# Work request:
The lines to reproduce run from the one containing "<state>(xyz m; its" to the end of the listing. Reproduce them exactly, both ends included, and nothing else.

# Supplied information:

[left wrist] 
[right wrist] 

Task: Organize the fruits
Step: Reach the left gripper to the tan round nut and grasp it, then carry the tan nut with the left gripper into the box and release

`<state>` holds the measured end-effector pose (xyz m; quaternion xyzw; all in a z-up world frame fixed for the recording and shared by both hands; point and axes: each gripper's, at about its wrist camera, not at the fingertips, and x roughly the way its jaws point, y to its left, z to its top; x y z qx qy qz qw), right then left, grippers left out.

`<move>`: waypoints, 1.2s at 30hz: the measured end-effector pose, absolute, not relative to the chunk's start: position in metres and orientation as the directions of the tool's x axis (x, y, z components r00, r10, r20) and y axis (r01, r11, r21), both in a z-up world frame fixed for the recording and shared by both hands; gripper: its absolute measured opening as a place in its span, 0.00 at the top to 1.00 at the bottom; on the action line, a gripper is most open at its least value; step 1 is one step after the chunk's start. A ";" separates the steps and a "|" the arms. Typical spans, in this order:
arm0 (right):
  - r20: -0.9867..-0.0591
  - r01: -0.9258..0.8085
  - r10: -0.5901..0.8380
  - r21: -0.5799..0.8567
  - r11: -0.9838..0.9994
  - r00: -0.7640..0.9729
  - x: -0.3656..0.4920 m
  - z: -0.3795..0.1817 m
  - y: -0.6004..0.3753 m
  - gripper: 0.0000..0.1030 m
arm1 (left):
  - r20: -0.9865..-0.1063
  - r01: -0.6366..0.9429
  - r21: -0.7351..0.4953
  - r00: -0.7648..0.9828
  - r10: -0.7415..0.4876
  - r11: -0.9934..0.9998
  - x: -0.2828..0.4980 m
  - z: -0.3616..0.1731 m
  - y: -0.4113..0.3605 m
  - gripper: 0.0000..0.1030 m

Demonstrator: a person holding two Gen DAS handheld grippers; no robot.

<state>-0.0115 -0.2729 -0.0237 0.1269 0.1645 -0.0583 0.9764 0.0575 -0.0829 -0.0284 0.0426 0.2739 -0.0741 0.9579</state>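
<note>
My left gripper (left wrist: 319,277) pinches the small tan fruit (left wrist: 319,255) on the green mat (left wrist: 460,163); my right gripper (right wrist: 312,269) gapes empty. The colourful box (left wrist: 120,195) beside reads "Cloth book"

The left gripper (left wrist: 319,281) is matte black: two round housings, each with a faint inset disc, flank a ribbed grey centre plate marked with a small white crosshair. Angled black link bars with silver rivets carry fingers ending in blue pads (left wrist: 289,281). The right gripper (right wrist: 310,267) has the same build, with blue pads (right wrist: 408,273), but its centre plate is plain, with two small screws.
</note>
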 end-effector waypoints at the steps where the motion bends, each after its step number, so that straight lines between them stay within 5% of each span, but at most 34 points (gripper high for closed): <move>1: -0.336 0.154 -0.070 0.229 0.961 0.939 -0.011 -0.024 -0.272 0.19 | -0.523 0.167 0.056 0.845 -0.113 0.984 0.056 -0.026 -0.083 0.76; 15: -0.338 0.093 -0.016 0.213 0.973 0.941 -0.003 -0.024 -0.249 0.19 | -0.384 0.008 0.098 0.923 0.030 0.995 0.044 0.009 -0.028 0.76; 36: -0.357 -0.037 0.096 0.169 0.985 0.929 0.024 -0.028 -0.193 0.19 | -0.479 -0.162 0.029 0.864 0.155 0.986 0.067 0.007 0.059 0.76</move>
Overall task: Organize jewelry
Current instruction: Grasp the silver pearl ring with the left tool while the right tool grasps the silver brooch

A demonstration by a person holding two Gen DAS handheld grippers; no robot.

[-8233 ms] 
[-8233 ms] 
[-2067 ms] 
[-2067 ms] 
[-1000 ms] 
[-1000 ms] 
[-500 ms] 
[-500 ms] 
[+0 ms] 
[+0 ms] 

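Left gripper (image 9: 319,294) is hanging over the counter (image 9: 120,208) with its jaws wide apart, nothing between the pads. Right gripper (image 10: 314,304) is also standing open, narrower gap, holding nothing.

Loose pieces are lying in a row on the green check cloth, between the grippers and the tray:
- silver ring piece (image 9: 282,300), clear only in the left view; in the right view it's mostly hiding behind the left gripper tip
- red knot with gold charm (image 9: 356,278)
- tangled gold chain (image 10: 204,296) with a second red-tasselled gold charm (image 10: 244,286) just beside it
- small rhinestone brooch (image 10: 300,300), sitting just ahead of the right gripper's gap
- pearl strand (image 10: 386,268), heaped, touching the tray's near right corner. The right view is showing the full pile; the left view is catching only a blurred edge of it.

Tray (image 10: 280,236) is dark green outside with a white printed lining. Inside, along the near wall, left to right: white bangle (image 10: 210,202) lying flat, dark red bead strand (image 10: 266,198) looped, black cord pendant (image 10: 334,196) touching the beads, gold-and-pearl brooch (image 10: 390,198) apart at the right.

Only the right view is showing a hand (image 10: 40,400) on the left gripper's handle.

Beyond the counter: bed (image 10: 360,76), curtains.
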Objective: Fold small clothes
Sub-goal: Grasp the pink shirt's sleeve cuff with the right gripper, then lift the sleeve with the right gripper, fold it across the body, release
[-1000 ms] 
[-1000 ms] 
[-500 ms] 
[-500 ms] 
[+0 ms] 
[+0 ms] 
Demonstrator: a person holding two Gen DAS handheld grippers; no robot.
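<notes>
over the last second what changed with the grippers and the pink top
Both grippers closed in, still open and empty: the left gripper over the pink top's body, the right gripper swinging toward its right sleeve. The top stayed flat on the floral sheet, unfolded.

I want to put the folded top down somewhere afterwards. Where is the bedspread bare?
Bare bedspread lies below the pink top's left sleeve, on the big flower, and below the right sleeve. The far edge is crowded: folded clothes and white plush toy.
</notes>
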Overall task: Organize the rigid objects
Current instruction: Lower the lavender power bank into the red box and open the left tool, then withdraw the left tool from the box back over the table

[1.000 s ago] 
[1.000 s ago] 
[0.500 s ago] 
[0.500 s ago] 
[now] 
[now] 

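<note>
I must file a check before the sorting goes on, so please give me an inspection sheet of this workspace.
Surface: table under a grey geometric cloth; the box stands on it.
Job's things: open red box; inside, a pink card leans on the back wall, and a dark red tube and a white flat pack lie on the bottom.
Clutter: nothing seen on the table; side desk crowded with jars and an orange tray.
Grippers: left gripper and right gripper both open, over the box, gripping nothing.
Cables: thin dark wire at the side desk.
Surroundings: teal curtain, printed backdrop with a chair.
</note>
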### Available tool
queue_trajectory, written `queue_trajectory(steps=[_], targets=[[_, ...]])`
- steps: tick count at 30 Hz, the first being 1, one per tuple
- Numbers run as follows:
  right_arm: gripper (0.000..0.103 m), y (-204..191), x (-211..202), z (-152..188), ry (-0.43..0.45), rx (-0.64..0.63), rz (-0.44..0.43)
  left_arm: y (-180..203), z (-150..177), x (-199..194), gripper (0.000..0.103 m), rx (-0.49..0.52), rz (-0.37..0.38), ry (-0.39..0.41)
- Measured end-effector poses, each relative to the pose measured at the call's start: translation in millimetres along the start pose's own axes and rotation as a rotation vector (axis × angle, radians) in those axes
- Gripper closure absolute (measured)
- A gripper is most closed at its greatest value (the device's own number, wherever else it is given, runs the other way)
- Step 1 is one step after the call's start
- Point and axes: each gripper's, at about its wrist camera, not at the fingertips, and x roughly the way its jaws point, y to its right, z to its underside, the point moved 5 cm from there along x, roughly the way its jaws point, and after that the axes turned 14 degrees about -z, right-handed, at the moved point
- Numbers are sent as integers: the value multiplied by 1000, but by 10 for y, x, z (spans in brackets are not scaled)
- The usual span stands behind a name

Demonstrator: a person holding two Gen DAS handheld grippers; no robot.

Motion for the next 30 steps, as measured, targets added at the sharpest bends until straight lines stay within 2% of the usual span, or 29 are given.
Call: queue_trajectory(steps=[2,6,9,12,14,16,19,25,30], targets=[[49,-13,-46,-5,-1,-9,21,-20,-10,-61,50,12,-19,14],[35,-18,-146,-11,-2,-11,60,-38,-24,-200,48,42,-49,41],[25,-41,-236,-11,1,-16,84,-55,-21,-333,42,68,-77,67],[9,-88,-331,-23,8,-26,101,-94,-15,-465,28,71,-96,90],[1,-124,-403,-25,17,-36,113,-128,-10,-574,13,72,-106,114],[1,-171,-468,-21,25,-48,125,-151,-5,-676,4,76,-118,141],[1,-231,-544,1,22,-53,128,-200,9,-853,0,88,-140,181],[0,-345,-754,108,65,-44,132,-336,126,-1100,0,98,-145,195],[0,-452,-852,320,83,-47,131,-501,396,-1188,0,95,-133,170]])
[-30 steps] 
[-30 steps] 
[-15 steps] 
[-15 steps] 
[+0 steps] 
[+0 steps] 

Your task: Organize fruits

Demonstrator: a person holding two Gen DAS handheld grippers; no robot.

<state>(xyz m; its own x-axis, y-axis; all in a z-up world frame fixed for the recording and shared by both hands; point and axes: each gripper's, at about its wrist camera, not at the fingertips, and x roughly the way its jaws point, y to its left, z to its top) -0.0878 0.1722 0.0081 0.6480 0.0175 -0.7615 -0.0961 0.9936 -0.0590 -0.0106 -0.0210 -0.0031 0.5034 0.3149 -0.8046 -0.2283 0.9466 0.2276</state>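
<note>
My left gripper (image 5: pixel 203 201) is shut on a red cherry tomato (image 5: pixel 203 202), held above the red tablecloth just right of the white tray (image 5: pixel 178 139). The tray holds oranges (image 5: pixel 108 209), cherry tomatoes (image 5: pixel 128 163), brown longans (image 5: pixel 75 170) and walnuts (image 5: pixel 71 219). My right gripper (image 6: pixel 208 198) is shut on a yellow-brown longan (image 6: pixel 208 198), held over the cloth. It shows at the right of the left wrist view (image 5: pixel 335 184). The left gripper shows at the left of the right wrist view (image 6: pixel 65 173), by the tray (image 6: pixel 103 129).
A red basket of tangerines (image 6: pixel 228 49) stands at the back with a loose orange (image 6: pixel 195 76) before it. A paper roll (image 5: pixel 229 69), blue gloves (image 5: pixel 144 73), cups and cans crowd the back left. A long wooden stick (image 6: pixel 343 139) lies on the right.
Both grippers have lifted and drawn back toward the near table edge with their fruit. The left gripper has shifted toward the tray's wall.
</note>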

# Result:
<state>(xyz m; its own x-axis, y-axis; all in a z-up world frame fixed for the recording and shared by both hands; point and axes: each gripper's, at about its wrist camera, not at the fingertips, and x roughly the way its jaws point, y to its left, z to its top) -0.0878 0.1722 0.0081 0.6480 0.0175 -0.7615 -0.0961 0.9936 -0.0590 -0.0106 -0.0210 -0.0031 0.5034 0.3149 -0.8046 -0.2283 0.9466 0.2276</state>
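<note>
My left gripper (image 5: pixel 203 201) is shut on a red cherry tomato (image 5: pixel 203 202), held above the red tablecloth just right of the white tray (image 5: pixel 178 139). The tray holds oranges (image 5: pixel 108 209), cherry tomatoes (image 5: pixel 128 163), brown longans (image 5: pixel 75 170) and walnuts (image 5: pixel 71 219). My right gripper (image 6: pixel 208 198) is shut on a yellow-brown longan (image 6: pixel 208 198), held over the cloth. It shows at the right of the left wrist view (image 5: pixel 335 184). The left gripper shows at the left of the right wrist view (image 6: pixel 65 173), by the tray (image 6: pixel 103 129).
A red basket of tangerines (image 6: pixel 228 49) stands at the back with a loose orange (image 6: pixel 195 76) before it. A paper roll (image 5: pixel 229 69), blue gloves (image 5: pixel 144 73), cups and cans crowd the back left. A long wooden stick (image 6: pixel 343 139) lies on the right.
Both grippers have lifted and drawn back toward the near table edge with their fruit. The left gripper has shifted toward the tray's wall.
</note>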

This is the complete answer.